Work task:
Every line of the data below must be output exactly, with images left out.

--- START ---

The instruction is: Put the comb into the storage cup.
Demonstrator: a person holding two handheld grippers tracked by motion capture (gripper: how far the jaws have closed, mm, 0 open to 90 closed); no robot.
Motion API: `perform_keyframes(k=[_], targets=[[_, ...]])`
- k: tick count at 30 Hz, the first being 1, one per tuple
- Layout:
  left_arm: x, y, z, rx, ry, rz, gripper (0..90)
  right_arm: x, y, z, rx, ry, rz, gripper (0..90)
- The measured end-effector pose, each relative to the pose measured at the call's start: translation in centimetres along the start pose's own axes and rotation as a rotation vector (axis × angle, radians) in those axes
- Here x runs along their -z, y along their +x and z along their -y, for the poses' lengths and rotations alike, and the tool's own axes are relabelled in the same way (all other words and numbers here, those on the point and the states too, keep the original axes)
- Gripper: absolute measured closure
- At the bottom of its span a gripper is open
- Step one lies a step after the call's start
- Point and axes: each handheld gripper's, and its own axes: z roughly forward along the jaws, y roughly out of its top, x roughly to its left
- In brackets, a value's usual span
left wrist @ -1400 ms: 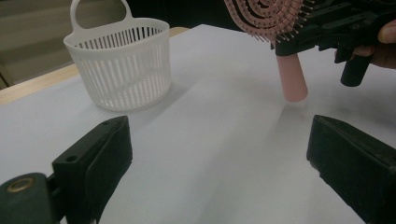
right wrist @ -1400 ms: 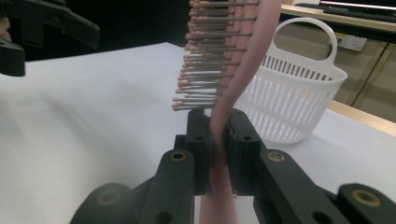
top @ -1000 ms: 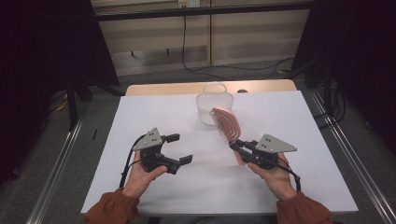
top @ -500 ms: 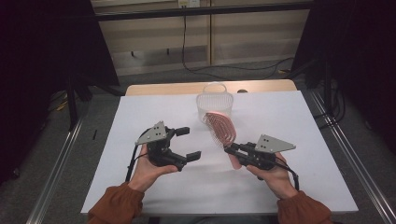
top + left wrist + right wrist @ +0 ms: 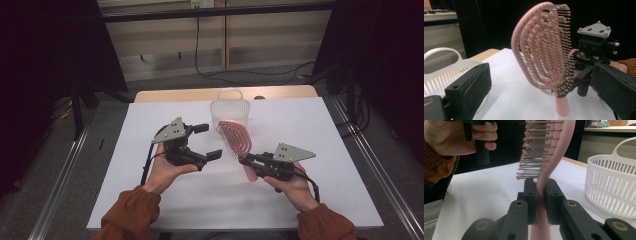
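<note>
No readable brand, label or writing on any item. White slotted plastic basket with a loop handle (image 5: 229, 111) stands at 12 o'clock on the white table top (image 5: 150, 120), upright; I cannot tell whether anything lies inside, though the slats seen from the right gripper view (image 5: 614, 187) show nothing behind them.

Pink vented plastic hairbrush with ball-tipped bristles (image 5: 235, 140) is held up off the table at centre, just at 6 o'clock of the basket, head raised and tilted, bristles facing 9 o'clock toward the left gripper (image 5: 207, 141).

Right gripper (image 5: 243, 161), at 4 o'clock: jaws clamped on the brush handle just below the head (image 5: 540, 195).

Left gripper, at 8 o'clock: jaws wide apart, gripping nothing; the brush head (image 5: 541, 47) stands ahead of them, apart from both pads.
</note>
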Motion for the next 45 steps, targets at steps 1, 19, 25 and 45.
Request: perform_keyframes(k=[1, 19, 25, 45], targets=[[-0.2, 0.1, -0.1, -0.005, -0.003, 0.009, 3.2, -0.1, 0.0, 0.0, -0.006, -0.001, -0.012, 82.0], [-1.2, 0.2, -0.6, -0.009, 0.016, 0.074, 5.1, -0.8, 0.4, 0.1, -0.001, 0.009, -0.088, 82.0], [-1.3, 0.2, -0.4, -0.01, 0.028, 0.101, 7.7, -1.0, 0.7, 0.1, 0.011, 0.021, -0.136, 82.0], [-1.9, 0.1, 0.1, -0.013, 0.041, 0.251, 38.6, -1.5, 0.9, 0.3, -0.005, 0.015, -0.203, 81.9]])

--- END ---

Result below:
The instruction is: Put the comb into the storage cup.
Demonstrator: a person holding two handheld grippers tracked by motion capture (gripper: how far the jaws have closed, mm, 0 open to 90 closed); no robot.
Motion API: `perform_keyframes(k=[_], targets=[[_, ...]])`
- k: tick count at 30 Hz, the first being 1, one per tuple
- Layout:
  left_arm: x, y, z, rx, ry, rz, gripper (0..90)
  right_arm: x, y, z, rx, ry, rz, gripper (0..90)
- The measured end-effector pose, each relative to the pose measured at the call's start: translation in centimetres along the start pose's own axes and rotation as a rotation vector (axis × angle, radians) in those axes
- Here x runs along their -z, y along their +x and z along their -y, for the poses' lengths and rotations alike, and the tool's own axes are relabelled in the same way (all other words and numbers here, those on the point and the states too, keep the original axes)
- Gripper: absolute measured closure
- At the bottom of its span a gripper is open
- Step one lies a step after the call's start
- Point and axes: each handheld gripper's, and its own axes: z roughly forward along the jaws, y roughly out of its top, x roughly to its left
- In brackets, a value's usual span
left wrist @ -1400 ms: 
right wrist @ -1400 ms: 
top @ -1000 ms: 
top @ -500 ms: 
top + left wrist + right wrist @ +0 ms: 
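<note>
No readable brand, label or writing on any item. White slotted plastic basket with a loop handle (image 5: 229, 111) stands at 12 o'clock on the white table top (image 5: 150, 120), upright; I cannot tell whether anything lies inside, though the slats seen from the right gripper view (image 5: 614, 187) show nothing behind them.

Pink vented plastic hairbrush with ball-tipped bristles (image 5: 235, 140) is held up off the table at centre, just at 6 o'clock of the basket, head raised and tilted, bristles facing 9 o'clock toward the left gripper (image 5: 207, 141).

Right gripper (image 5: 243, 161), at 4 o'clock: jaws clamped on the brush handle just below the head (image 5: 540, 195).

Left gripper, at 8 o'clock: jaws wide apart, gripping nothing; the brush head (image 5: 541, 47) stands ahead of them, apart from both pads.
</note>
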Motion for the next 45 steps, targets at steps 1, 19, 25 and 45.
Request: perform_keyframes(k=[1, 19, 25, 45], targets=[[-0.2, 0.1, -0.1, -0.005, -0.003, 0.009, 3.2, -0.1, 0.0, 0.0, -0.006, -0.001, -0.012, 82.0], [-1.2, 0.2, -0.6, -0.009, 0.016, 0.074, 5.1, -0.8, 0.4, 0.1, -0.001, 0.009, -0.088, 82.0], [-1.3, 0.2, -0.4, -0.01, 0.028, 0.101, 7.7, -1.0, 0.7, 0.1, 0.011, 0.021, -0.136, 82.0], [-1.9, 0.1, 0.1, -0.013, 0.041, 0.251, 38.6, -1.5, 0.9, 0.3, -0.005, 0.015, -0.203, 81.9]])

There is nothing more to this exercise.